Q: In describing the process of writing A SPORT AND A PASTIME, you once wrote
"it seemed that the book already existed, and it remained for me only somehow to
copy it down." In the introduction to BURNING THE DAYS you explained that this
was a more difficult book to write. Why was that?
A: Truth that is not invented makes stricter demands. There was research
of the kind that a biographer might do. I went back to places I had not seen for
decades, read old letters and clippings, journals. Also I probably felt I was
more or less drawing a line beneath my life, making a summation of it.
Q: For years you have requested that your earliest novels, THE HUNTERS and
THE ARM OF FLESH, remain out of print. But next summer Vintage will re-issue THE
HUNTERS. What caused this change of heart?
A: The Hunters was my first published novel. Sometimes a first book is a
writer's best book--James Jones among others comes to mind--but in my case this
wasn't so. I felt uncomfortable about offering yet another novel to a satiated
public, even a novel that had been thought respectable, but was finally persuaded
by Jack Shoemaker, at Counterpoint, to republish the book after it had been
revised and made more mature. It turned out that Shoemaker knew more than I did,
and the Vintage edition is this revised and improved one.
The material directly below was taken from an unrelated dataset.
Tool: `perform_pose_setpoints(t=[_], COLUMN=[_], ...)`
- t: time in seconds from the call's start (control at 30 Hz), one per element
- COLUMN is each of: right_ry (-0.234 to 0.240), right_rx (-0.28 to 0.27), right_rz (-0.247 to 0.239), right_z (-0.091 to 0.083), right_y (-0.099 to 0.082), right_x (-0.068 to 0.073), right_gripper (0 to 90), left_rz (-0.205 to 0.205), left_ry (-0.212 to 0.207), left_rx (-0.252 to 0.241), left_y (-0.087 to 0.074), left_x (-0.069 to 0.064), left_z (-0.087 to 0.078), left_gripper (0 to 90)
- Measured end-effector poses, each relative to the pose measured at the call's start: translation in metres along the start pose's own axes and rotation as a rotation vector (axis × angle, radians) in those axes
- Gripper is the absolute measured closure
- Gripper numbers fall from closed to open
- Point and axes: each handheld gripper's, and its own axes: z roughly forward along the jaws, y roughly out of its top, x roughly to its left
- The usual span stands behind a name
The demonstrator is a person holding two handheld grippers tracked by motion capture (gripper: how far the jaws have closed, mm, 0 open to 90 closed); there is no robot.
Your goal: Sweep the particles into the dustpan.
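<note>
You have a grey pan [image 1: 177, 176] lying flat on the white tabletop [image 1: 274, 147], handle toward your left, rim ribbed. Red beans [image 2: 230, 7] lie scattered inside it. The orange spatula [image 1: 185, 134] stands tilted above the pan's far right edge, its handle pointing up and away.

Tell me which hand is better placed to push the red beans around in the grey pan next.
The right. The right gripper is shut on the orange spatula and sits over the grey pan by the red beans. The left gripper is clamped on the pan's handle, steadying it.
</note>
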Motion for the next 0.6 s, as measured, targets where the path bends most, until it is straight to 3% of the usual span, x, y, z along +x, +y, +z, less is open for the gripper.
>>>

Q: You were born in Manhattan. When you visit the city today, does it seem
worlds removed from the city that you knew in your youth?
A: Not really. Most of Manhattan seems completely familiar, the avenues,
the rivers, the parks. Most certainly the subway, but above all the city's great
heartlessness and style.
Q: After attending Horace Mann why did you decide to attend West Point?
A: My father, as Burning the Days relates, went to West Point. To please
him I took the exams. The war had just begun. I was too young to be drafted but
I imagined myself as an officer in combat.
Q: The LOS ANGELES TIMES wrote that your "account of air combat in
Korea...stands as a masterpiece of battle writing in this century." BURNING THE
DAYS covers so many periods in your life. Why do you think critics and readers
keep coming back to the flying passages?
A: Some critics and some readers. But it is not my intention to argue
with them. Perhaps the chapters--there are three of them--stand out because of
their unfamiliarity.
Q: Do you still fly?
A: Only as a reluctant passenger.
Q: Richard Ford and Michael Ondaatje, among others, have cited you as an
inspiration for their writing. Who were some of the writers who have influenced
you?
A: The writers who influenced me no longer matter; they have been
absorbed, so to speak. Some of them affected me for their lives as well as their
work. A life can light the way. I like Japanese writers: Kawabata, Tanizaki,
Mishima. Also Isaac Babel.
Q: How would you compare the New York publishing industry to the Hollywood
film world that you describe so vividly in your memoir?
A: They are difficult to compare although alarming links are beginning to
appear. Hollywood--movies--are an industry while publishing remains something of
a profession. In New York a writer has his picture taken. In Los Angeles that
only happens when he or she is getting a driver's license.
Q: So many memoirs have been published in the last decade. In fact a growing
number of writers are choosing to write non-fiction instead of fiction to express
themselves these days. Why do you think this is so?
A: Partly the fashion, partly, perhaps, the desire for intimacy on the
reader's side. There may be other reasons. No life that has not been written
about has been truly lived, Gertrude Stein said. Consciously or not, perhaps
writers are obeying that, scribbling on the pages of history, hoping to make it
as a miniscule citation.
Q: John Irving wrote that BURNING THE DAYS was better than most good novels
and as good as some great ones. Would you comment on that?
A: I wanted the book to read like a novel and so I am particularly
pleased by the suggestion that it does, overstatement aside.